Moving so she was beneath him, he took her nipple between his teeth and flicked it with his tongue. She gasped and arched off the bed and increased the caressing pressure of her hand.
Groaning, as if her touch were more than he could bear, he touched his lips to hers. Kissed her deeply, evocatively. He feathered soft, slow kisses along her hairline then slowly, ever so slowly and deliberately, kissed his way down her body. Pinning her hands on either side of her, he moved lower still. Her whole body was trembling with the need to take him inside her, but he wouldn’t relent, not yet, not until she felt the searing stroke of his lips and tongue. She gasped as he found the feminine essence of her. And found it until it was all too much, until her heart was full and she shook with the force of her need. “Cisco, please. Let me…do…for you…what you’re…”

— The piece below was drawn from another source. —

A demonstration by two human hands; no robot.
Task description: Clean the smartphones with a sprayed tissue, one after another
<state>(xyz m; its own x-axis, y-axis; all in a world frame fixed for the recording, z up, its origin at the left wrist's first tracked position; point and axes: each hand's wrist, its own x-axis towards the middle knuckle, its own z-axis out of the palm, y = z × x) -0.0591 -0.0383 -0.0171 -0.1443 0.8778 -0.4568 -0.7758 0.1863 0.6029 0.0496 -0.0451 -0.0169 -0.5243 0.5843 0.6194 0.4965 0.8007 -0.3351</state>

He moved swiftly up her body. Lifting her with his hands, he brought her to him. “This is what I want,” he whispered, staring down at her as he surged inside her.
Trusting as she had never trusted before, wanting as she had never wanted before, she gave herself over to sensation, over to him. This was a depth of feeling they didn’t want and couldn’t avoid. And as they moved together, surging up and over the edge, she knew it was a complication that was not likely to go away.
For long moments after, they lay locked together, breathing harshly in the silence of the room. “I’m not going to apologize for that,” Cisco said finally.
“I don’t want you to,” Gillian murmured back, burying her face in the solid warmth of his chest. For she knew better than anyone that there was no tomorrow, only today.
She had this moment, this man, this feeling of being protected and cared for and loved. And for the moment it had to be enough. Because it could all end tomorrow, she thought, waiting quietly for the reckoning to come.